The environmental divide

The oil and gas industry has split geographically over environmental politics. The division runs north and south down the middle of the northern Atlantic. From positions on global warming to handling of radical pressure groups, there has come to be a European way of looking at things and a very different American way.
Oct. 12, 1998
3 min read

The oil and gas industry has split geographically over environmental politics. The division runs north and south down the middle of the northern Atlantic. From positions on global warming to handling of radical pressure groups, there has come to be a European way of looking at things and a very different American way.

European companies generally treat global warming with environmentalist caution. Because warming might be occurring, might be devastating, and might result from combustion of hydrocarbons, some of them say, governments should raise taxes on and otherwise limit the use of fossil fuels. Some welcome pressure groups such as Greenpeace to board meetings.

U.S. companies tend to think too little is known about the causes, consequences, and even existence of global warming to justify costly precautions. And they think Greenpeace activists are loony scofflaws who should be ignored when acting out their extremism and jailed when breaking laws to attract attention.

Who's right?

These are generalizations to which exceptions abound. But they illustrate how different approaches to environmentalism have evolved on opposite sides of the Atlantic.

On global warming, Europeans think Americans have blinded themselves to what might happen if Planet Earth is indeed overheating. Americans think Europeans haven't examined climate science with sufficient rigor. On Greenpeace, Europeans think Americans too quickly resort to cowboy justice. Americans think Europeans too readily compromise law enforcement to the threat of boycott.

Which side is right?

For public companies, "right" has meaning only in terms of public laws and shareholder interests. Contrary to what Greenpeace activists might insist, this does not preclude responsible behavior with respect to employee and public safety, environmental values, and relations with governments. Shareholders inhabit the same planet as everyone else.

Inevitably, shareholder and consumer interests converge. Here, though, trans-Atlantic differences are stark. The European side embraces environmentally motivated tax hikes on energy consumers. The U.S. side resists them. Are European companies therefore less attentive to consumer interests-and, therefore, wrong on global warming?

Not necessarily. Geographically distinct groups of consumers differ just as companies do and express their differences politically.

European companies are more accommodating than their U.S. counterparts are to Greenpeace because Europeans in general have more patience than Americans with environmental activism. Germany-like the U.K., France, and Italy before it-just elected a center-left party to head a government that might include the environmentalist Green Party. In the U.S., where center-left President Bill Clinton has been politically effective only in support of center-right policies, Greenpeace had to close regional offices this year for lack of funding.

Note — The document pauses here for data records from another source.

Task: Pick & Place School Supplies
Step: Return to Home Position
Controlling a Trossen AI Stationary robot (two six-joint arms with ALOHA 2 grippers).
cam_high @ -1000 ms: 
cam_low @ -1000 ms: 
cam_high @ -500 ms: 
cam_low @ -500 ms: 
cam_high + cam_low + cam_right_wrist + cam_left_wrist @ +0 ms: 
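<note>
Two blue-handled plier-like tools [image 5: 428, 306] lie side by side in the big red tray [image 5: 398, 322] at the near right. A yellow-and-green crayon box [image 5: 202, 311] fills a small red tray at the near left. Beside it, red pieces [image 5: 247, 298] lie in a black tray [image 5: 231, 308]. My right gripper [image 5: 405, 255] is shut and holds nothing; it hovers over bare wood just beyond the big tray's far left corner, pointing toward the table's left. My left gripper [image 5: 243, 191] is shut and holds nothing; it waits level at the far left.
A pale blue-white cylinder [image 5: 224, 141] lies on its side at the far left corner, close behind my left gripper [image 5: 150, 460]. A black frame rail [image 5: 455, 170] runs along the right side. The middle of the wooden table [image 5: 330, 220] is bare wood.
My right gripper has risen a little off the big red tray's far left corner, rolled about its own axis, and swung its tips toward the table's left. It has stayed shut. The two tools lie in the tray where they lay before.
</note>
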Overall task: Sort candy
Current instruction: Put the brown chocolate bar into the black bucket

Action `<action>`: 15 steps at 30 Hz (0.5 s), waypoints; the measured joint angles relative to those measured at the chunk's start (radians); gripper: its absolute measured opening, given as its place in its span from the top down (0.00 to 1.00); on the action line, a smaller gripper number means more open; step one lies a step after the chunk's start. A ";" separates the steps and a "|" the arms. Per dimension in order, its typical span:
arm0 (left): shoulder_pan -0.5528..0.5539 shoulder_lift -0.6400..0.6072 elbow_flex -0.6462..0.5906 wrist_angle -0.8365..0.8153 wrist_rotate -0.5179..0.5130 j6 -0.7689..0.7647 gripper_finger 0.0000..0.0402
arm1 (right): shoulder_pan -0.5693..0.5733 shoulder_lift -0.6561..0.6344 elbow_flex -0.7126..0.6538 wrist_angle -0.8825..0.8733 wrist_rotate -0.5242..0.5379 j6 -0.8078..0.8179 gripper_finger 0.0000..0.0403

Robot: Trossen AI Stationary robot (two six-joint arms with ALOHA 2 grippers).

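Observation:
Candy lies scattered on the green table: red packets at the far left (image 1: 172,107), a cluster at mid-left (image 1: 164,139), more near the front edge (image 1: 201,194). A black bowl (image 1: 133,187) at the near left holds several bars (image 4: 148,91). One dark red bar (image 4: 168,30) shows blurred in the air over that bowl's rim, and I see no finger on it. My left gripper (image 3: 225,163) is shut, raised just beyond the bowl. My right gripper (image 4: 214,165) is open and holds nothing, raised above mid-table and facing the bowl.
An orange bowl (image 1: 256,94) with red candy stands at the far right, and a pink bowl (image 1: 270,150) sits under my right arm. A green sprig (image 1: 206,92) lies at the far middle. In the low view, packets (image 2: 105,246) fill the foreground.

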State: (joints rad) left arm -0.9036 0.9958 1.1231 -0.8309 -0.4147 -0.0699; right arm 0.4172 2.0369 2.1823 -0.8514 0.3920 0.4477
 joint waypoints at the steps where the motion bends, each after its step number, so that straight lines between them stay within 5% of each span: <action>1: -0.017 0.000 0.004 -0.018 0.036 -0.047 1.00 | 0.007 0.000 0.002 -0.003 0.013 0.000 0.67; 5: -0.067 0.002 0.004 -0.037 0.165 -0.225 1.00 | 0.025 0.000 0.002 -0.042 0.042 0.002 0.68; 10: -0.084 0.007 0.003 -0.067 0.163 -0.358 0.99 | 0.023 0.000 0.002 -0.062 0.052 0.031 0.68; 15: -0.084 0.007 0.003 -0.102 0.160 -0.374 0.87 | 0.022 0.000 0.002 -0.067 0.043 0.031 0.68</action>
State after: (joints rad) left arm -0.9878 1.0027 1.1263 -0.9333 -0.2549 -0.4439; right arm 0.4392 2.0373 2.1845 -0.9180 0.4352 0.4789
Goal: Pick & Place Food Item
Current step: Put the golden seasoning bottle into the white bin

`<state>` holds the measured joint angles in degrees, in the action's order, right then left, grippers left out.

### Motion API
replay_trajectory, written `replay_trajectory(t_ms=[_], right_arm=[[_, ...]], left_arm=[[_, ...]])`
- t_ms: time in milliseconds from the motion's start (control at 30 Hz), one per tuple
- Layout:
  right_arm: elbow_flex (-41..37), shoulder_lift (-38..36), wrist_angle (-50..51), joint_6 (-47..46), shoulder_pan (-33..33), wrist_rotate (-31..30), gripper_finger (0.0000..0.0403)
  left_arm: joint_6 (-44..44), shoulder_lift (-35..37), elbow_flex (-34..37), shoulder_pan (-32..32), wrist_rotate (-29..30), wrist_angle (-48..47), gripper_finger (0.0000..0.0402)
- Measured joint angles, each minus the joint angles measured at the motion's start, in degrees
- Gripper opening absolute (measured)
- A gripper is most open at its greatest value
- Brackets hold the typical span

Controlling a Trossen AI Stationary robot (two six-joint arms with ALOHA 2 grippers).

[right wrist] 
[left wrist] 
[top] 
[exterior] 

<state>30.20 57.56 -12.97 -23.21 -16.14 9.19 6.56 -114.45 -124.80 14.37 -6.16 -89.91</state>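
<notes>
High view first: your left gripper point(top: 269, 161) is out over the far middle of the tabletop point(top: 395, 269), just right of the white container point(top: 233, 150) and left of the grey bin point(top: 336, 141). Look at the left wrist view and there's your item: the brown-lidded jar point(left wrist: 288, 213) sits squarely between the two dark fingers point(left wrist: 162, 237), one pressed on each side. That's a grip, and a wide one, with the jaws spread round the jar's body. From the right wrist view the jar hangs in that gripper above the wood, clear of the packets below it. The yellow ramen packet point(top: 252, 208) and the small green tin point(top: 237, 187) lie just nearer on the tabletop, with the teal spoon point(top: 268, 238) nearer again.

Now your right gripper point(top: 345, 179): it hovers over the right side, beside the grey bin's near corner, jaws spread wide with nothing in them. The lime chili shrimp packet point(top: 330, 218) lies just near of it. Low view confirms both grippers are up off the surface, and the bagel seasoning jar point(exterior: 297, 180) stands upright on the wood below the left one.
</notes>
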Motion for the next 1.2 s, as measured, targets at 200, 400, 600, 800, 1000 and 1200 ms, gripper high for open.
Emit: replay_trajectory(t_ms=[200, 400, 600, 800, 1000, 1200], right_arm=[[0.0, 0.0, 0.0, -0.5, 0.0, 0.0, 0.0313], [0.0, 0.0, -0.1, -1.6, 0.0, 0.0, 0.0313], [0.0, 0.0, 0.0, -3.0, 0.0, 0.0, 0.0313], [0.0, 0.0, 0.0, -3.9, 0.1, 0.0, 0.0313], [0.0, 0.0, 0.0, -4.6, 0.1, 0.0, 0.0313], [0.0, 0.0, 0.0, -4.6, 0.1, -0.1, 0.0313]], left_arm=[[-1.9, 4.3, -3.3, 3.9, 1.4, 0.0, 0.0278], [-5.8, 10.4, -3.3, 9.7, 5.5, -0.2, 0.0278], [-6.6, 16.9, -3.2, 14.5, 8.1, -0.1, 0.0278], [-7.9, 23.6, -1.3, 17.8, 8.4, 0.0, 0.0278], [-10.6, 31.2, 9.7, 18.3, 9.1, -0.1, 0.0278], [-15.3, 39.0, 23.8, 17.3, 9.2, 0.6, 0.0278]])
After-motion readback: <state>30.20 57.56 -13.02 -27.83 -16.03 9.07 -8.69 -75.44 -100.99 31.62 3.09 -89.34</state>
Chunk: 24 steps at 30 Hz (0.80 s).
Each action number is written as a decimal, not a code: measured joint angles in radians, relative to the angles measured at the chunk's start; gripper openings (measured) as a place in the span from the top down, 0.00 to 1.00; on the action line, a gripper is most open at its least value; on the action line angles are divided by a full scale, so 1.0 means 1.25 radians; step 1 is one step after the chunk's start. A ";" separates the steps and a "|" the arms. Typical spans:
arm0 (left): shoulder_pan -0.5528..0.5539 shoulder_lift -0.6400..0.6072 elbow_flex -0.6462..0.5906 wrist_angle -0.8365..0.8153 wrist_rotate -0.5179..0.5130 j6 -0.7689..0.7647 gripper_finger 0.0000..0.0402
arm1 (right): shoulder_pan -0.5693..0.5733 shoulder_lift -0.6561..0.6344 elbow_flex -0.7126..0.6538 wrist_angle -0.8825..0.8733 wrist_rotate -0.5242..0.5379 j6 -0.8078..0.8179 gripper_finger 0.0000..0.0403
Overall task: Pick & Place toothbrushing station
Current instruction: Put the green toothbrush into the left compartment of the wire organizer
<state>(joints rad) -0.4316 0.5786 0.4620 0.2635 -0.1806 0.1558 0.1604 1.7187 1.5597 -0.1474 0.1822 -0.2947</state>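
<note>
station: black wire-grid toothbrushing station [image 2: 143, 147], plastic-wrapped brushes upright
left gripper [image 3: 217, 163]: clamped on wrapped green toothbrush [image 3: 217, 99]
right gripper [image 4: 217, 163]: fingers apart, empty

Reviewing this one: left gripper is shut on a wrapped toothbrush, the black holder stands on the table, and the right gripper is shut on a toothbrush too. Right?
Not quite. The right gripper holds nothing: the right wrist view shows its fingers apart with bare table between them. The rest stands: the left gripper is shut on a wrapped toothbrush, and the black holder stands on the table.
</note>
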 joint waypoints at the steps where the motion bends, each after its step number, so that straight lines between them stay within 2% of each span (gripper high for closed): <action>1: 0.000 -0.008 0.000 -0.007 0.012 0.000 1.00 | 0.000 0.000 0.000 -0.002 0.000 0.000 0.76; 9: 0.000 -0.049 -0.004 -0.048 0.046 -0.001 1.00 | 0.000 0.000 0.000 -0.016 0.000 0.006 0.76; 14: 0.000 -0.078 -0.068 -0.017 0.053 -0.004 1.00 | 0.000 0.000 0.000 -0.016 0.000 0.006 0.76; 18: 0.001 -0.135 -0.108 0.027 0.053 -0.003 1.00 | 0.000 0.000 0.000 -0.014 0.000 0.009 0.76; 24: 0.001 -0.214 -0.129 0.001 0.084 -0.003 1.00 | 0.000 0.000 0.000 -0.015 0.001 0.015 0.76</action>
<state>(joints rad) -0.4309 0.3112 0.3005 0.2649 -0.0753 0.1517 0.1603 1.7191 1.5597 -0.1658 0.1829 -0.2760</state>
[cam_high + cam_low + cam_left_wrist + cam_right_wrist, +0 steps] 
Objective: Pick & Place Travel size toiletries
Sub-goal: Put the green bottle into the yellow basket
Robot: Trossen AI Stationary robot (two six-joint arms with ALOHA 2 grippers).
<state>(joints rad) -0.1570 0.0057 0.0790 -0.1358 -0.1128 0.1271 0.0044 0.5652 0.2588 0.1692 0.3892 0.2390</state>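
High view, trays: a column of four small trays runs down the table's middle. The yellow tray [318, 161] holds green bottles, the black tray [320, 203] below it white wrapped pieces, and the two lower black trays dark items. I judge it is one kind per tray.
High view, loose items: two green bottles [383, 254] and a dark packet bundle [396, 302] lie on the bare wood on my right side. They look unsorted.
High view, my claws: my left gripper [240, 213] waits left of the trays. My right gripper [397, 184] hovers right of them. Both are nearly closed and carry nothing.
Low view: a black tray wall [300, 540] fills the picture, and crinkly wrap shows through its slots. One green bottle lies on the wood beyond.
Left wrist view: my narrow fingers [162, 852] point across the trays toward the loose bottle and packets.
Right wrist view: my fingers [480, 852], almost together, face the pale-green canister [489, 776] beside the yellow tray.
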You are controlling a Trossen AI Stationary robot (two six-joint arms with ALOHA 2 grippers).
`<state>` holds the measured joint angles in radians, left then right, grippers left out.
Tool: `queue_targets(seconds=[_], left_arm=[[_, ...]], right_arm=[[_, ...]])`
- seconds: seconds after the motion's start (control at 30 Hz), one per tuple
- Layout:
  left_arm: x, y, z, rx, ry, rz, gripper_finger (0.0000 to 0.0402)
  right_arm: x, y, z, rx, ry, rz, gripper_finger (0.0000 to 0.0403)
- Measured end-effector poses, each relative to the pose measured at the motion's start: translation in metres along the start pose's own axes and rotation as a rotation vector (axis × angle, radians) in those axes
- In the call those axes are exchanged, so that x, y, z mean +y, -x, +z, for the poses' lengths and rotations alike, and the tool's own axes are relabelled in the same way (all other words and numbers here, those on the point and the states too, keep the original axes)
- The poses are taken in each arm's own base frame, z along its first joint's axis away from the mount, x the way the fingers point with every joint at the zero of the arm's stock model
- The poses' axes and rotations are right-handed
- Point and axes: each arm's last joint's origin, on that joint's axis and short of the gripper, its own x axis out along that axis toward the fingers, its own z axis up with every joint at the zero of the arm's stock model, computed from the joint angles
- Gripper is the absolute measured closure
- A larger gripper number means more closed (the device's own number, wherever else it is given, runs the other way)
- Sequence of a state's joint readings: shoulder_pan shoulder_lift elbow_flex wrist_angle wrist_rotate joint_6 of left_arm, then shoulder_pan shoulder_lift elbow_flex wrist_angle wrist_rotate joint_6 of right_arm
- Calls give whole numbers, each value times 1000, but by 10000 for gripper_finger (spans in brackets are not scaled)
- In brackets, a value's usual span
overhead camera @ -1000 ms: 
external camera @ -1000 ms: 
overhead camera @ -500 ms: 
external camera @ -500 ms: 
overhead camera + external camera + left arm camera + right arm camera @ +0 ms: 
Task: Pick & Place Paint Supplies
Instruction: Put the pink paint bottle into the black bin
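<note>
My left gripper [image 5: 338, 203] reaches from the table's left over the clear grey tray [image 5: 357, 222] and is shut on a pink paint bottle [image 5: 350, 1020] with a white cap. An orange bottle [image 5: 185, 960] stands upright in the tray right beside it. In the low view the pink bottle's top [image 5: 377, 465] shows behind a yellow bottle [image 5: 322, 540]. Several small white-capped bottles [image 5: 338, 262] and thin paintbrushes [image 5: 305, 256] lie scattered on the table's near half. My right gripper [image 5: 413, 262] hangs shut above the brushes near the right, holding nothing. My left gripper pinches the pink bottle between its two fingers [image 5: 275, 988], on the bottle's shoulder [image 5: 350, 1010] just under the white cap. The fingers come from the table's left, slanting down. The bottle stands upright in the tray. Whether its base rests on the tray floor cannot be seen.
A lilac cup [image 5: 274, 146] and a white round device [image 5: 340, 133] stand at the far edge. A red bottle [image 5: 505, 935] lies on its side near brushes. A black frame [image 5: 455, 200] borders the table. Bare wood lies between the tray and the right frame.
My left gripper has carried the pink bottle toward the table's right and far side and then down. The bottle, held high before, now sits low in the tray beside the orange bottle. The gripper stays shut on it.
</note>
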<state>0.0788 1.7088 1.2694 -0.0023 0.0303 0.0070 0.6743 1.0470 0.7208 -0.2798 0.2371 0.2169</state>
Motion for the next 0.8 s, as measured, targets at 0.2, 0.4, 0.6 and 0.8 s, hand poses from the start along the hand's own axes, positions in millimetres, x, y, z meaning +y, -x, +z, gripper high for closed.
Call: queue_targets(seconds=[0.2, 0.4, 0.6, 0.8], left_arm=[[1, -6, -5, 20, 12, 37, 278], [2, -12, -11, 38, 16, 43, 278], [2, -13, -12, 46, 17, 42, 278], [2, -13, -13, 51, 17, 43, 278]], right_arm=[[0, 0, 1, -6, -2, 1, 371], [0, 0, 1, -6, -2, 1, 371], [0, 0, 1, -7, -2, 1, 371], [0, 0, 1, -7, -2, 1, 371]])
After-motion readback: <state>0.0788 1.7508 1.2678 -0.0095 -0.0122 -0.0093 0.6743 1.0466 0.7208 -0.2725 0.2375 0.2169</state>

When Europeans tell pollsters they would pay more for fossil energy to boost nonfossil substitutes, they may actually mean it. Survey responses to that effect raise doubt in the U.S., where nothing arouses political ire more than the occasional gasoline price above $1.35/gal. That's half what some highly taxed Europeans pay as a matter of routine. Of course, Europeans think Americans pay too little tax, to which Americans properly respond that taxes in the U.S. are none of their bloody business.

Different views

What the global industry faces, then, are different collections of petroleum consumers with fundamentally different views-reflected in politics-about environmentalism and taxation. The challenge to companies is not to try to settle the political dispute. It is rather to seek responses to hemispherically distinct expressions of consumer interest that can also serve shareholders. In those terms, both sides can be right.